*What this task involves*:
Starting at the first line of the entries below, output every line exactly, up to and including the line with "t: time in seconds".

[[ Given records open ]]

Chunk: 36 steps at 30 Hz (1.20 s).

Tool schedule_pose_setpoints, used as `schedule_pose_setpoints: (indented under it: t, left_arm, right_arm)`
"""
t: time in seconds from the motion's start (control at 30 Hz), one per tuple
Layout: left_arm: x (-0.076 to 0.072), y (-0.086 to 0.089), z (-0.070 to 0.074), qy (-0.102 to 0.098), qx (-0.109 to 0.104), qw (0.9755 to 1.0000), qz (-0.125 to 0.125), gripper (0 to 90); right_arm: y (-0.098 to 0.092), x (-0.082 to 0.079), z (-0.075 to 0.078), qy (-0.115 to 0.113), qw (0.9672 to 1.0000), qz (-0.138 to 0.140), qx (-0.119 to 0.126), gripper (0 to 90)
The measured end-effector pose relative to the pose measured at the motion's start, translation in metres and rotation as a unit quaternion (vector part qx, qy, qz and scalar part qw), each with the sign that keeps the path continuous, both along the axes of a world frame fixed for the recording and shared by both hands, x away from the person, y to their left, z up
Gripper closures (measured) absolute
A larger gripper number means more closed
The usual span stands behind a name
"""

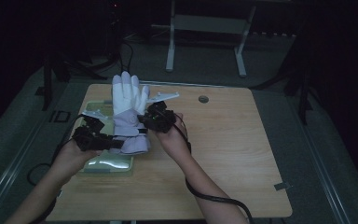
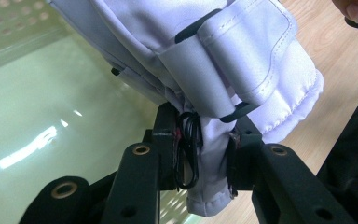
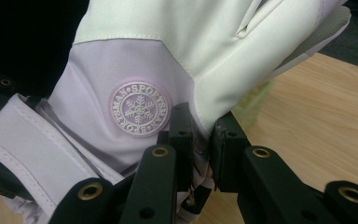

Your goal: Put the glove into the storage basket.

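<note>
I have the white and lilac ski glove [image 1: 129, 116] lifted clear of the table [image 1: 223, 140], fingers pointing away from me, hanging over the edge of the pale green tray [image 1: 106, 166] that sits at the left of the tabletop. My left hand-held gripper [image 2: 200, 154] is clenched on the cuff end; in the left gripper view its jaws pinch a bunched fold of the lilac fabric together with a thin black cord, just below the wrist strap [image 2: 242, 60]. My right hand-held gripper [image 3: 200, 135] is clamped on the edge of the glove's body just beside the round snowflake badge [image 3: 140, 108], with a thin fold of shell between its jaws. I judge the glove to be light, padded and soft: it keeps some shape from its lining but sags wherever I do not support it, and the fingers will flop if I tilt it. The shell looks smooth and a little slick, so a shallow pinch on a single layer could creep out. The better holds are the stitched places: the hemmed cuff, the strap, the seam by the badge, where the fabric is doubled and gives the pads something to bite. Nothing here is fragile, but the cord caught in my left jaws could snag when I let go.
</note>
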<state>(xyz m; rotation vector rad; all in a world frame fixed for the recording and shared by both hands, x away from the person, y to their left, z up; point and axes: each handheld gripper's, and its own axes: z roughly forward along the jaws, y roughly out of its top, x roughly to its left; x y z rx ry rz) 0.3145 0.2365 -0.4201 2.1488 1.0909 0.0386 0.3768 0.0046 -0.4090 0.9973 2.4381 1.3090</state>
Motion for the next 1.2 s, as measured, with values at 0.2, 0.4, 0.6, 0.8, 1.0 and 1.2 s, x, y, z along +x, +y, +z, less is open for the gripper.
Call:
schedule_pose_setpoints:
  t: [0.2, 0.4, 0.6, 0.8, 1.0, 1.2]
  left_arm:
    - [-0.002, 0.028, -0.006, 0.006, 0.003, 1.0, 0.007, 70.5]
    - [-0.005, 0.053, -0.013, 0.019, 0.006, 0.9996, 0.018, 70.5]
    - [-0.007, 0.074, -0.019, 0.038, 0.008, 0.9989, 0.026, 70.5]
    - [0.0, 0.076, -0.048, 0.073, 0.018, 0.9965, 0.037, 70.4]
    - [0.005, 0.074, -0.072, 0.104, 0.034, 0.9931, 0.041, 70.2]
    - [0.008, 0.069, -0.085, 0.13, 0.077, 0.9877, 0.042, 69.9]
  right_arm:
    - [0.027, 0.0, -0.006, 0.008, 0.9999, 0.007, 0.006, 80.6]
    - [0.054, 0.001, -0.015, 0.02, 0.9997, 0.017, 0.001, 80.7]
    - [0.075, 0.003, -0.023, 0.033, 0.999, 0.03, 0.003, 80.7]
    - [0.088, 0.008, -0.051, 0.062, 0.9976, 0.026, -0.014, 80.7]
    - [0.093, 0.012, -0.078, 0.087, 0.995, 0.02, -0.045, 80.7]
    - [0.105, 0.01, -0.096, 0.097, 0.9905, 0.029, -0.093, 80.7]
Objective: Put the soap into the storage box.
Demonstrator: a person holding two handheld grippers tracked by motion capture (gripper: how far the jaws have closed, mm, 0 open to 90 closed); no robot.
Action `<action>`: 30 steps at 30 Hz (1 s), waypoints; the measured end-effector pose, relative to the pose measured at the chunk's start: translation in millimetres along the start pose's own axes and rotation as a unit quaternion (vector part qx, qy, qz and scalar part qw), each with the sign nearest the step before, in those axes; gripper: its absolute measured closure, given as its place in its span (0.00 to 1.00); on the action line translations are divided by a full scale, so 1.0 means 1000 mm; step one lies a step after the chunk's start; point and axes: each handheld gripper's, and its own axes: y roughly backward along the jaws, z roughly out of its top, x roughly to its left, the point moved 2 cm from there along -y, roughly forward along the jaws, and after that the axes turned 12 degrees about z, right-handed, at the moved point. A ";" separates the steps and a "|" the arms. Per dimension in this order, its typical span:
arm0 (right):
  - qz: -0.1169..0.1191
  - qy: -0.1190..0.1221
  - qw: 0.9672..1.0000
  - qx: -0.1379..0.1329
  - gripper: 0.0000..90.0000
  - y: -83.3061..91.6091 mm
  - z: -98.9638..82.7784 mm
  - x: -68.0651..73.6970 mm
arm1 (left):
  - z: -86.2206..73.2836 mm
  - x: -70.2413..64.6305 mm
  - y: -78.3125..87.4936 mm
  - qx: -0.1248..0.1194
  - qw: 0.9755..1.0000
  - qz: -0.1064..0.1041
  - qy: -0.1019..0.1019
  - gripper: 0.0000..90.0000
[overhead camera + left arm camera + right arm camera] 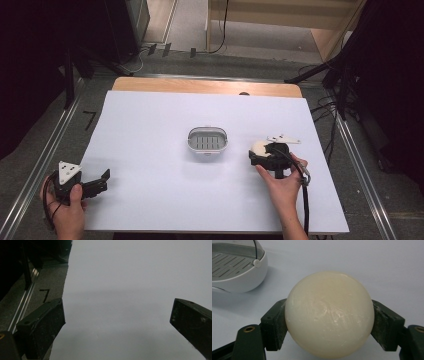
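A round cream bar of soap (329,313) sits between the two black jaws of my right gripper (329,322), which is shut on it a little above the white table. In the high view the soap (259,147) and right gripper (261,151) are right of centre. The white soap dish (207,140) with a slotted tray stands at the table's middle, left of the soap; it also shows at the upper left of the right gripper view as the soap dish (235,270). My left gripper (104,179) rests open at the table's near left edge, its jaws (117,322) wide apart over bare table.
The white table sheet (150,165) has a wooden strip along its far edge. Metal rails (47,150) run along both sides, with grey floor and black stands beyond. A black mark shows on the floor at the left.
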 end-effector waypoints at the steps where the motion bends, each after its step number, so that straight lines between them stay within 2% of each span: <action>1: 0.002 0.000 1.000 -0.002 0.28 0.000 0.001 0.001 | 0.000 0.000 0.000 0.000 1.000 0.000 0.000 0.00; 30: 0.032 0.024 0.999 -0.001 0.28 -0.009 0.026 0.030 | 0.000 0.000 0.000 0.000 1.000 -0.002 0.001 0.00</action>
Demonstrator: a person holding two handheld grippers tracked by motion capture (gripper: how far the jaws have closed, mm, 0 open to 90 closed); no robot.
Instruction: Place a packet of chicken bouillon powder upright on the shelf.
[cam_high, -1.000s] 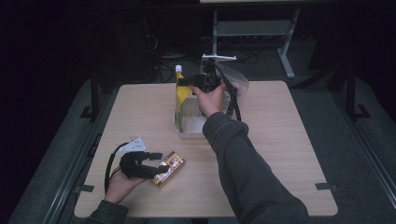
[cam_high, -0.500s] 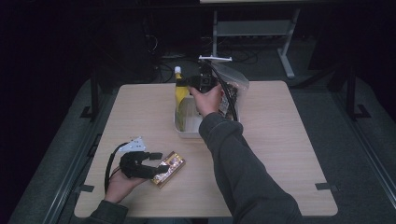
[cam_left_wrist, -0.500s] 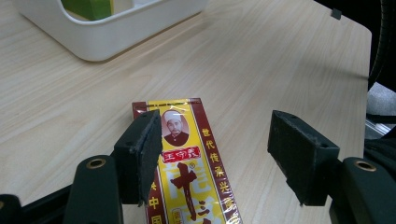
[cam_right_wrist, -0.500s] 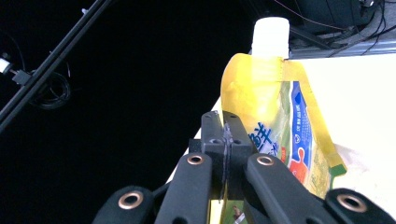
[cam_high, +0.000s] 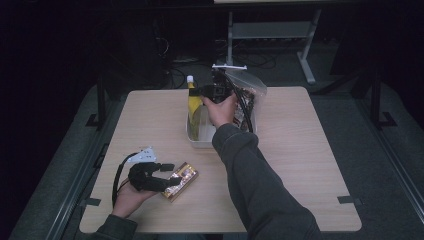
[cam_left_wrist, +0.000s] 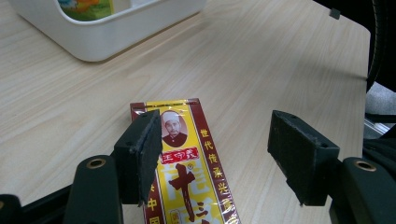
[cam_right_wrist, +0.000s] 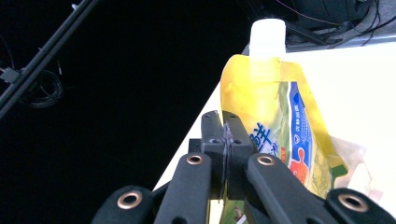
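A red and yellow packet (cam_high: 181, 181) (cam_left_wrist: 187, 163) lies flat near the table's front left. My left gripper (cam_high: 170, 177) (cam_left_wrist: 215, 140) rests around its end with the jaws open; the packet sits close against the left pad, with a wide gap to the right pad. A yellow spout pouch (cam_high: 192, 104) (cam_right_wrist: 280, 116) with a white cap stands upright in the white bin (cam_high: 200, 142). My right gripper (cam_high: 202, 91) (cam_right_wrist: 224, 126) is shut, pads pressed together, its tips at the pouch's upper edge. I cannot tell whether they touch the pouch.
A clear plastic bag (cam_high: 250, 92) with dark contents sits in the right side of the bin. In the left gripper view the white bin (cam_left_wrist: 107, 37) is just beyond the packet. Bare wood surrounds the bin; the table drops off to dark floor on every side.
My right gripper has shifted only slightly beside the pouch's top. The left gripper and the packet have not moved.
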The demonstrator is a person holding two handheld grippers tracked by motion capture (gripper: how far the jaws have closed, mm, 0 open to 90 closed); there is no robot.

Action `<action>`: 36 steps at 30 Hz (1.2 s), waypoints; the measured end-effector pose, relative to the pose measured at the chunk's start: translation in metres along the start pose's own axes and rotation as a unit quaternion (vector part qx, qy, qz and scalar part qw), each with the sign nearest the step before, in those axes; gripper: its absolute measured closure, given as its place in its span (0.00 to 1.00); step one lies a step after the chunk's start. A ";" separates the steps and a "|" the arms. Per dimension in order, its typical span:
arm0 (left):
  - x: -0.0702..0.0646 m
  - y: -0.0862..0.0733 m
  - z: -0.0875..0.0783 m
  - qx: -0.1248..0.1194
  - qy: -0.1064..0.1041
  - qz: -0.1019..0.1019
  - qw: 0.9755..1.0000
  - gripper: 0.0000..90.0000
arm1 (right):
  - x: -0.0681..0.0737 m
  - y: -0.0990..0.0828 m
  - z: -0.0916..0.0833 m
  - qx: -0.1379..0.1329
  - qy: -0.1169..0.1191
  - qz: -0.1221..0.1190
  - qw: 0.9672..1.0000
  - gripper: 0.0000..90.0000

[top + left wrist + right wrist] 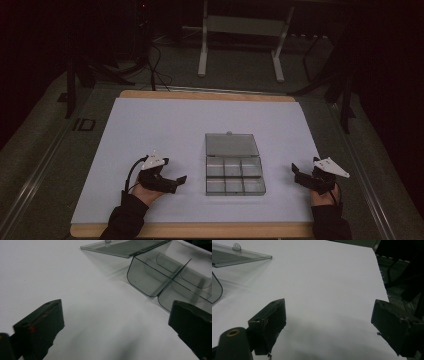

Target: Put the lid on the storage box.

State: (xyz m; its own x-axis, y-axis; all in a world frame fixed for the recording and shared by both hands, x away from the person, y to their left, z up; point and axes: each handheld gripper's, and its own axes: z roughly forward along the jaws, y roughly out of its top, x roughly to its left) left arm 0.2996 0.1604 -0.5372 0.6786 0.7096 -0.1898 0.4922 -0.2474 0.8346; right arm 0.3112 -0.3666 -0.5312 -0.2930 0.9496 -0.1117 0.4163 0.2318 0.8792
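With both sets of jaws spread on nothing, we hold the left gripper (176, 181) and right gripper (298, 174) either side of the compartment box (234, 177) lying mid-sheet, lid (232, 144) flung back; nothing started, we judge; next, reach inward.
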 end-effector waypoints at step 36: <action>-0.007 0.094 0.053 0.052 -0.003 -0.030 0.998 0.04 | 0.000 0.000 0.000 0.002 0.005 0.001 1.000 0.14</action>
State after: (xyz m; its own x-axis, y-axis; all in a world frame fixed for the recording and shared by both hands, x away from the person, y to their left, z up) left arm 0.3706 0.0973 -0.4849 0.6489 0.7216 -0.2413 0.5857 -0.2712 0.7638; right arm 0.3113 -0.3665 -0.5312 -0.3014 0.9476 -0.1058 0.4200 0.2316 0.8775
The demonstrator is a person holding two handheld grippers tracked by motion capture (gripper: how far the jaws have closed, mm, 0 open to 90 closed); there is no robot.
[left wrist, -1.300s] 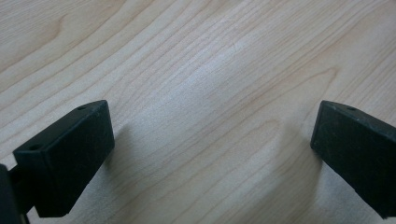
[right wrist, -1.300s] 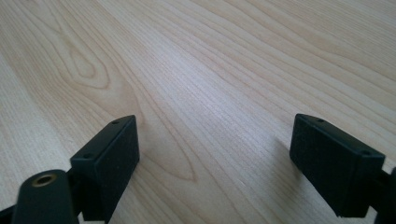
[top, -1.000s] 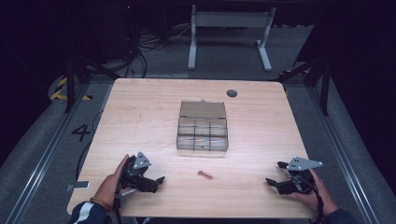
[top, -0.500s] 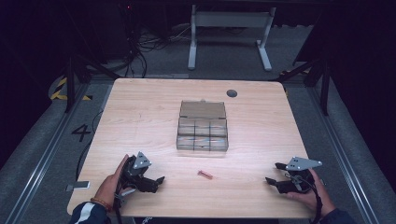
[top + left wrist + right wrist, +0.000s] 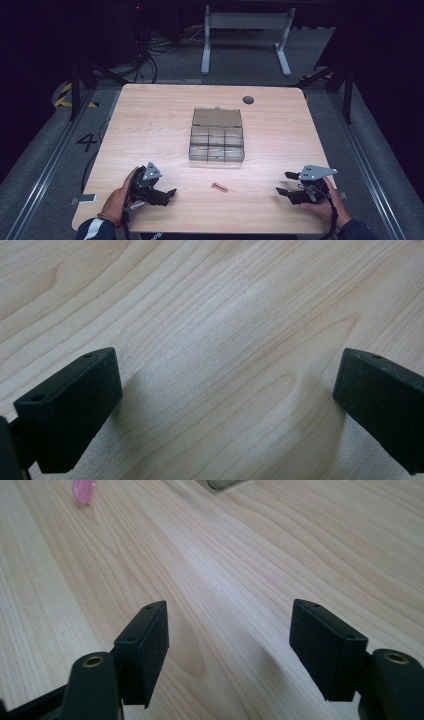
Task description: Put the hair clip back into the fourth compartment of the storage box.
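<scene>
Resting near the table's front edge at about seven o'clock, left gripper [image 5: 167, 195] spread wide over bare wood, nothing between its jaws. Right gripper [image 5: 281, 184] at about five o'clock, jaws just been closing yet parted, empty, aimed toward nine o'clock. Small pink plastic piece [image 5: 219, 187] lying between both, at six o'clock from the clear compartmented plastic box [image 5: 216, 142] on the light wooden table [image 5: 150, 125]. Best approached low and level, jaws straddling the piece squarely before pinching, likely then carried to a compartment.
</scene>
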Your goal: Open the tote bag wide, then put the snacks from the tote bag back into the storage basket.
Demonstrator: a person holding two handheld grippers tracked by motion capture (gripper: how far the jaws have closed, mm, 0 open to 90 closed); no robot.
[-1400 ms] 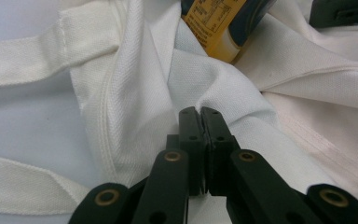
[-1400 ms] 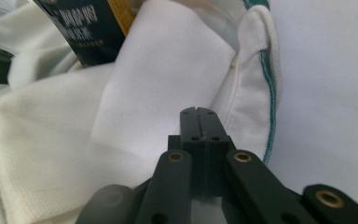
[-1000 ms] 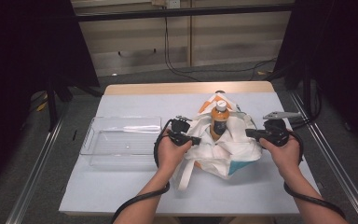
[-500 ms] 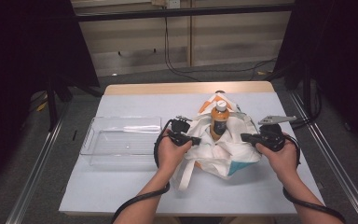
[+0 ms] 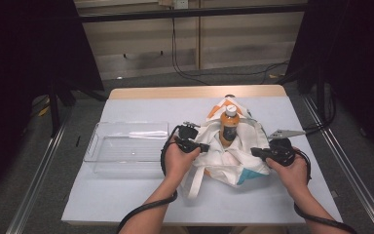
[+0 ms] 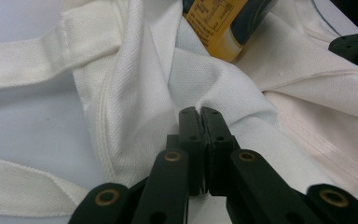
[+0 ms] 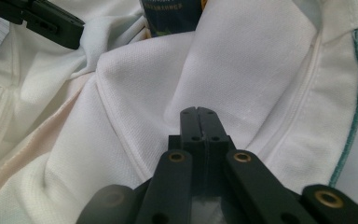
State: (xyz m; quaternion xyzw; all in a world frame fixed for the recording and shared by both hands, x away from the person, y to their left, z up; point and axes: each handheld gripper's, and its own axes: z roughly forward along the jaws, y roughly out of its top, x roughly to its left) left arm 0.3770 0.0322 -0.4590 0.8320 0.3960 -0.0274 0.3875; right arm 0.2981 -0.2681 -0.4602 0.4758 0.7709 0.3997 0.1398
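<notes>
Figure: a white canvas tote bag (image 5: pixel 231 158) lies crumpled on the tabletop (image 5: pixel 126 200), right of centre, with an orange-juice bottle (image 5: pixel 229 124) standing upright in its mouth at the far side. To the left, well apart from the bag, rests a clear plastic tray (image 5: pixel 126 148).

I hold the left hand-held gripper (image 5: pixel 205 146) at the bag's left edge. In the left gripper view its jaws are pressed together and a fold of the bag's cloth (image 6: pixel 200 93) runs into their tips, so I read it as pinching the fabric. The bottle's yellow label (image 6: pixel 219 23) shows just beyond that fold.

I hold the right hand-held gripper (image 5: pixel 254 152) at the bag's right edge, near the teal trim (image 7: pixel 352 107). In the right gripper view its jaws are likewise pressed together on a ridge of white cloth (image 7: pixel 200 100).

Step in hand, as I judge it: both sides of the bag's opening are gripped, in order to spread the mouth around the bottle. The next move calls for drawing the two grips apart and slightly upward, evenly, so that the opening widens without tipping the bottle. A slipping pinch on either side would let the cloth collapse against it.
</notes>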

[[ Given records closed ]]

*Result of this task*:
Chunk: 36 steps at 30 Hz (1.20 s).

Tool schedule_pose_setpoints, used as `schedule_pose_setpoints: (indented under it: t, left_arm, right_arm)`
"""
t: time in seconds from the motion's start (control at 30 Hz), one per tuple

This exercise is complete.